Listeners who watched the Showtime series should be aware that the book is more substantive and more accurate than the adaptation in almost every particular. The show was a good drama; the book is a full account.
Who Should Listen
Readers interested in the history of American sexual culture, medical history, biography, and the social history of the postwar United States will find this absorbing. It’s not a book about sex specifically: it’s a book about two people who changed how American culture thought and talked about sex, at significant professional and personal cost. Fans of the television series who want the complete picture will find everything the show simplified or omitted here.
Frequently Asked Questions
How much of the book is scientific and how much is biographical narrative about Masters and Johnson as people?
The balance tilts toward biography. Maier covers the science clearly and accessibly, but the research is always contextualized within the personal story of the two individuals doing it. This is a biography first and a history of sexology second.
Does the book cover the controversy around Masters and Johnson’s later claims about treating homosexuality?
Yes. Maier addresses the later work, including the controversial conversion therapy claims, without either whitewashing it or treating it as the defining legacy. It’s part of the full account, handled with the same rigor as the rest of the book.
Is the book suitable for someone with no background in sexology or medical history?

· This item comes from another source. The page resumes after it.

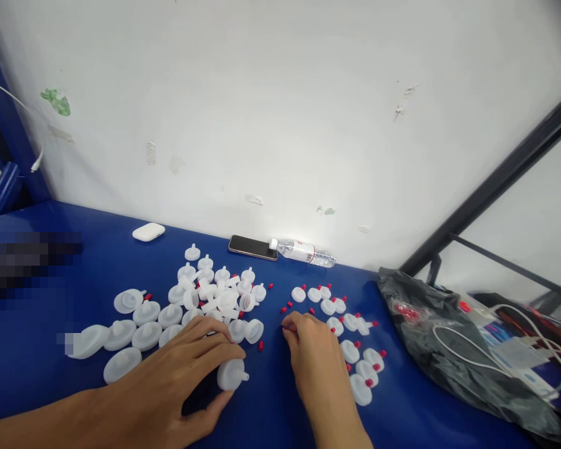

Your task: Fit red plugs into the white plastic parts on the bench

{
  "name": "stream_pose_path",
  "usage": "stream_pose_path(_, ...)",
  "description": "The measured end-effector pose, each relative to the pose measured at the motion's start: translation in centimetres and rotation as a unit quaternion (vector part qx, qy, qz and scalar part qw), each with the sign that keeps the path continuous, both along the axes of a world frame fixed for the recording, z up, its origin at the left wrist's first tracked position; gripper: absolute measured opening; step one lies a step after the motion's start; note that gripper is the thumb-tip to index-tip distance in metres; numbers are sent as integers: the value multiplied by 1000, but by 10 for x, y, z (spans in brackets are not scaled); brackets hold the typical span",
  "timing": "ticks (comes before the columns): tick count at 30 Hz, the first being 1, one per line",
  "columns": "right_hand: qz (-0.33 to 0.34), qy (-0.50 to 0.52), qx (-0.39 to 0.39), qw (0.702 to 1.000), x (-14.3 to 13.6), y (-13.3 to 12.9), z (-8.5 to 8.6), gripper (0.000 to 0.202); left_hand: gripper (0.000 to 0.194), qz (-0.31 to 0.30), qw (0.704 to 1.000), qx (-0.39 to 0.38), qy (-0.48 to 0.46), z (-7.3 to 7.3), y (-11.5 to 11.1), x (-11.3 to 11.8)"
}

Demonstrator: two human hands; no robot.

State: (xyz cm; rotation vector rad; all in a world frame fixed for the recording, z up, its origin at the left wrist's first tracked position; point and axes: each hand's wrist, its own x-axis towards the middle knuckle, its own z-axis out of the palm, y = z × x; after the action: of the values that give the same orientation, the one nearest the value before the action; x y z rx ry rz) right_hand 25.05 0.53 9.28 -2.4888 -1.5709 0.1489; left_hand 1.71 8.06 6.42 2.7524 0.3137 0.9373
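While I view from afar, the left hand (191, 368) pinches a round, translucent white plastic disc (229, 375) with a stubby spout (245, 376) at lower centre.
I judge the disc light, stiff and somewhat slick, best held by its rim, spout clear. The left hand extends from lower left, thumb and forefinger opposed; the right hand (313, 349), just right of centre, curls back-uppermost over the blue table (271, 405), and I cannot tell whether it grips anything.

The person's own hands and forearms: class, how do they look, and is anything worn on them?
The left hand and right hand are gloveless, with no ring or watch visible. The left forearm and right forearm show no sleeve or marking.
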Motion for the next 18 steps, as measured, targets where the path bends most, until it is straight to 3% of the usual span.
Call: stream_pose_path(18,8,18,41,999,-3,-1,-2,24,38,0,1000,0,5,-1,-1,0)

Yes. Maier writes for a general audience and explains clinical concepts as they appear. No prior background is required. Several reviewers came to the book having previously confused Masters and Johnson with Kinsey, and found the book completely accessible.
How does the audiobook compare to watching the Showtime television series Masters of Sex?
The series simplified and dramatized substantially. The book includes material the show omitted entirely, including the full arc of the sex surrogate program and the later research failures, as well as a more complete account of Virginia Johnson’s actual contributions. They’re complementary, but the book is the fuller and more accurate account.